Exhibit (b) illustrates a similar story where exports from the traditional sectors namely, sugar, rice, bauxite, molasses, and timber and plywood were stronger for the period 2009 – 2014 compared to the outcome of 2015 – 2020. The total selected export earnings for the period 2009 – 2014 grew cumulatively by 41.28 per cent. Conversely, export earnings from these sectors declined by 20 per cent or a cumulative loss of $109 billion for the period 2015 – 2020 relative to 2009 to 2014.

Table 4
Tables 4 – 6 above illustrate the cumulative loss from the selected export commodities as well as the cumulative loss in productive output for a number of selected productive sectors of the economy. Altogether, the sugar, forestry, fishing, bauxite, manufacturing and wholesale and retail trade sectors and subsectors together with the cumulative loss of export earnings as previously highlighted, amounted to a whopping $238.7 billion or US$1.14 billion. Put differently, under the stewardship of the previous Administration, a number of key productive sectors and export earning commodities declined by US$1.14 billion cumulatively. This amount represents 36 per cent of the total stock of public debt, 1.5 times the foreign reserves in the Bank of Guyana and almost one year or more share of oil revenues.

During the period 2015 – 2022, the budgetary allocations towards the economic sectors declined by 10.32 per cent in 2016 and 27 per cent in 2019; thus resulting in the underperformance of some of the major economic sectors during this period. This trend changed in 2020 where allocations towards the economic sectors increased by 24.46 per cent in 2020, 25.31 per cent in 2021 and 27 per cent in 2022.

Of note, the budgetary allocations towards the economic sectors in 2010 through 2012 increased by 39 per cent in 2010, seven per cent in 2011 and 48 per cent in 2012. In 2013, allocation towards the economic sectors decreased for the first time during this period by 13.45 per cent then increased to 37 per cent in 2014. One would recall that the reason for this is that in 2011 – 2014 the Political Opposition had a one-seat majority in the National Assembly and, as a result, in 2013 used their one-seat majority to institute budgetary cuts. This tendency continued in other budgets during this period which ultimately led to snap elections in 2015.

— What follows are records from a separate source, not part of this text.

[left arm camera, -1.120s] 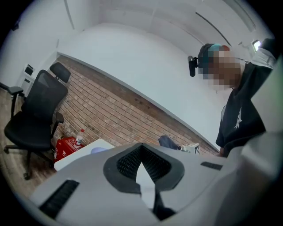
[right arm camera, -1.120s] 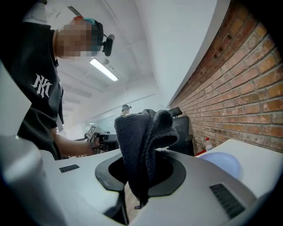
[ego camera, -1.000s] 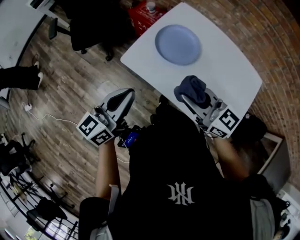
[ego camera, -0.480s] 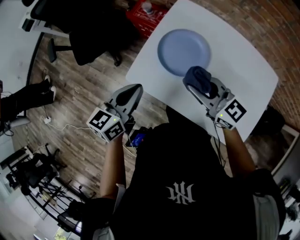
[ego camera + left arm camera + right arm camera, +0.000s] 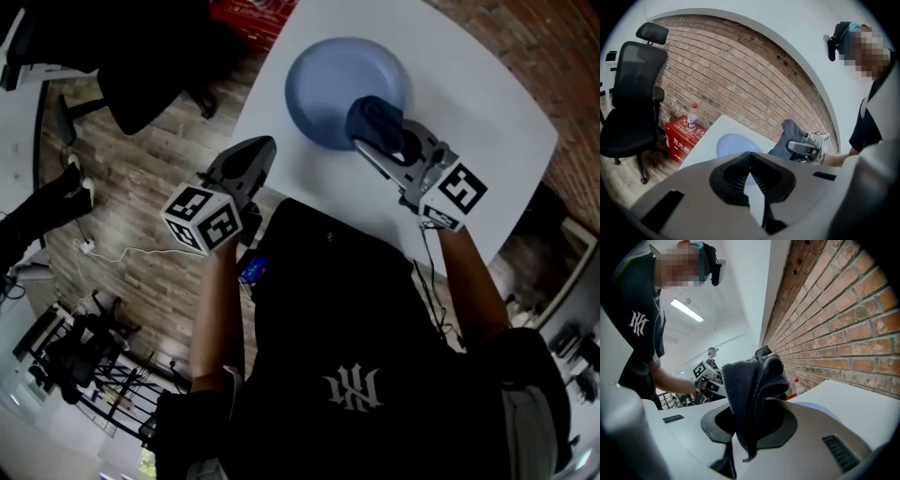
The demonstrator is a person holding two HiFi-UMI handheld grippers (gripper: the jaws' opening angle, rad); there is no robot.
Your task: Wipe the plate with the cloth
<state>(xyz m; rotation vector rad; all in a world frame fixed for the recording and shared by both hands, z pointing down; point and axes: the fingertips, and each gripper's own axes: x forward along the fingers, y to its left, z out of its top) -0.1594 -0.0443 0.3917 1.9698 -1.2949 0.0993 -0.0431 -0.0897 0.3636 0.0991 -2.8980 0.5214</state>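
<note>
Brown wood-plank floor, red brick wall. White square counter stands in front of the person in the black T-shirt. Black mesh office chair is off to the left, well apart from the counter.

Pale blue round plate lies flat on the counter near its far corner. It shows no visible dirt, and I can't tell whether it is wet.

Right claw is clenched on a dark blue-grey terry cloth. The right gripper view shows the cloth pinched between the jaws, bunched above them with a loose edge hanging below. In the head view the cloth sits over the plate's near rim. I cannot tell whether it is pressing on the plate or just above it.

Left claw is clenched with nothing in it, jaw tips together in the left gripper view. It is held off the counter's left edge, over the floor.

Progress: cloth is grasped and brought to the plate. The wipe looks barely begun at best, with most of the plate face uncovered and left to do.

Red box sits on the floor by the wall, with a clear plastic bottle on top.

Writing: white interlocked "NY" logo on the shirt. There are white characters on the red box, too small to read, and black-and-white square markers on both claw cubes.
</note>
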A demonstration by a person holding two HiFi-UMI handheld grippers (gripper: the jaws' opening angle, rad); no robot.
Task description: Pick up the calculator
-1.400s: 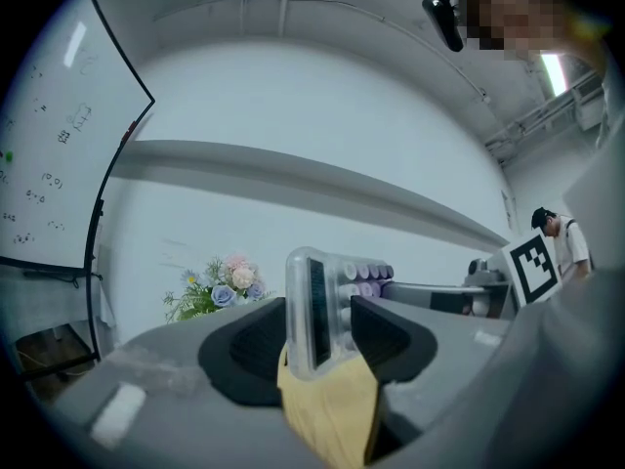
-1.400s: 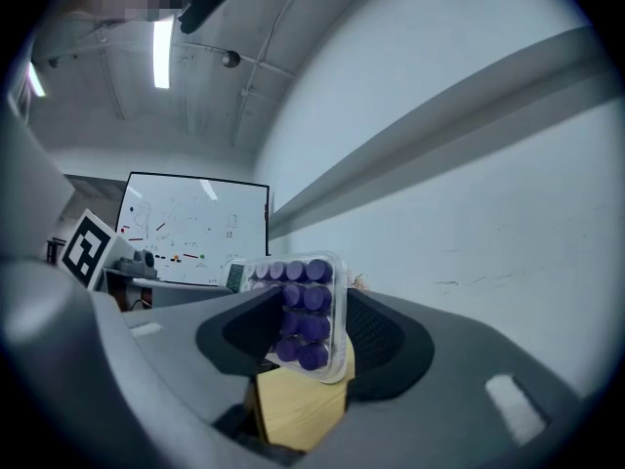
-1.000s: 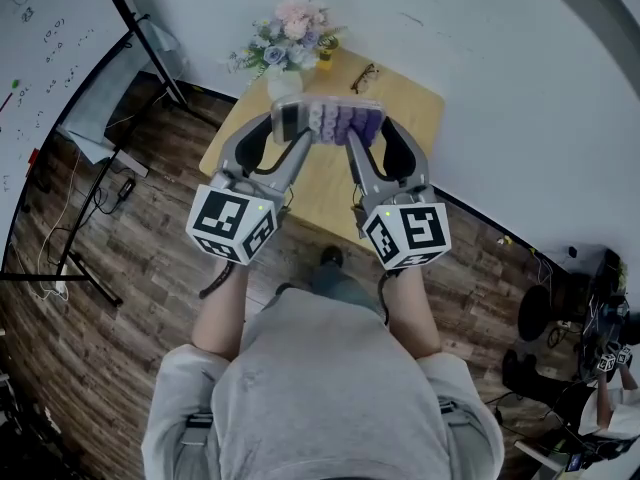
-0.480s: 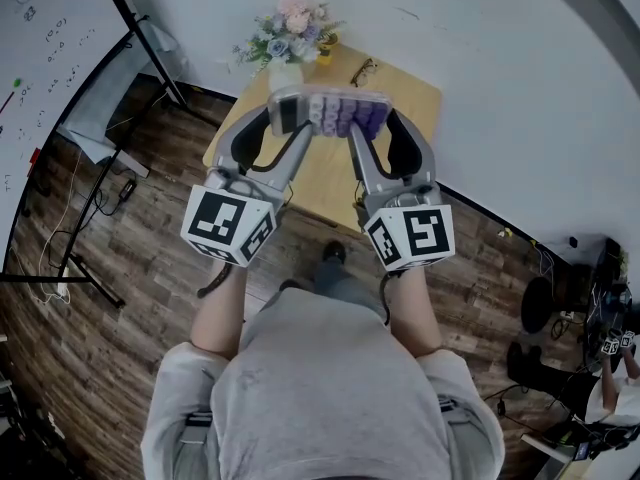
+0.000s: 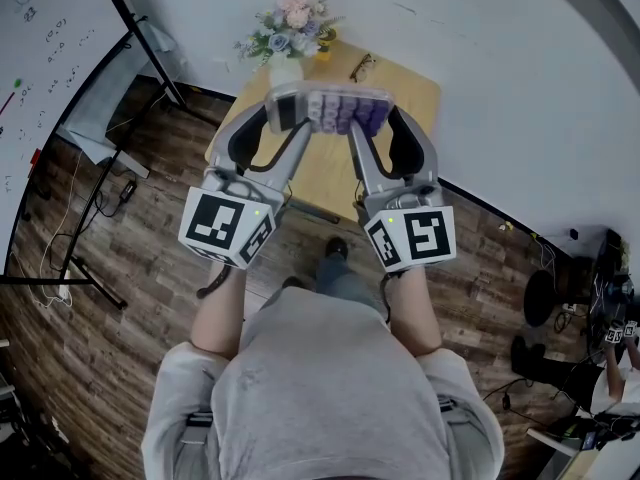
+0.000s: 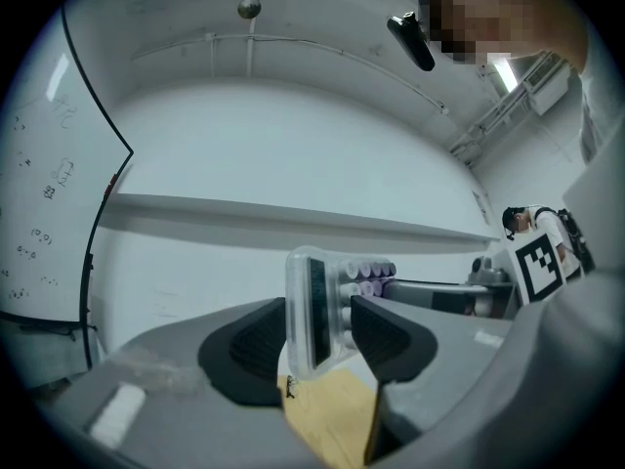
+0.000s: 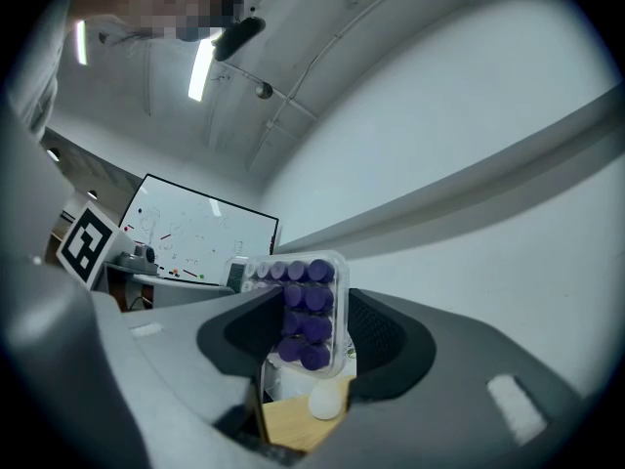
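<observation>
Head view: calculator (image 5: 330,111) crosswise, display leftward

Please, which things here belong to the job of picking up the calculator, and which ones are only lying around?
Belong to the job:
- calculator, lifted above the table
- left claw and right claw, each shut on one end of it

Only lying around:
- flowers in a vase
- glasses
- whiteboard

Gripped at its ends by the left tool (image 5: 284,118) and right tool (image 5: 373,118), the calculator (image 5: 330,110) has risen higher above the bench (image 5: 405,88) and moved toward its far edge, closer to the flowers (image 5: 290,23).
</observation>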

The analysis contained herein revealed largely the task at hand for the Government of the day to rebuild the economy to where it was pre-2015. After so doing, this will then set the stage to pursue the advance level or the “next level” wave of development.

With respect to the mid-year report for the first half of FY 2022, the economic performance reported therein is demonstrative of the positive outcome of the economic policies, timely interventions, the allocation of financial resources towards infrastructure development, economic diversification, and transformational development projects implemented through the national budgets of 2020, 2021 and 2022.

Finally, while the Dutch disease is not present in any form on account of the Government’s strong commitment to tangibly rebuild the traditional productive sectors, and the advancement of an ambitious economic diversification programme through improved national competitiveness, viz-à-viz, cheaper energy, the regional food and energy security agenda etc., the economic path that the economy previously came out of under the previous Administration during 2015 – 2020, would have most certainly induced the Dutch disease syndrome and the natural resource curse as evidently demonstrated in the findings and analyses of this report.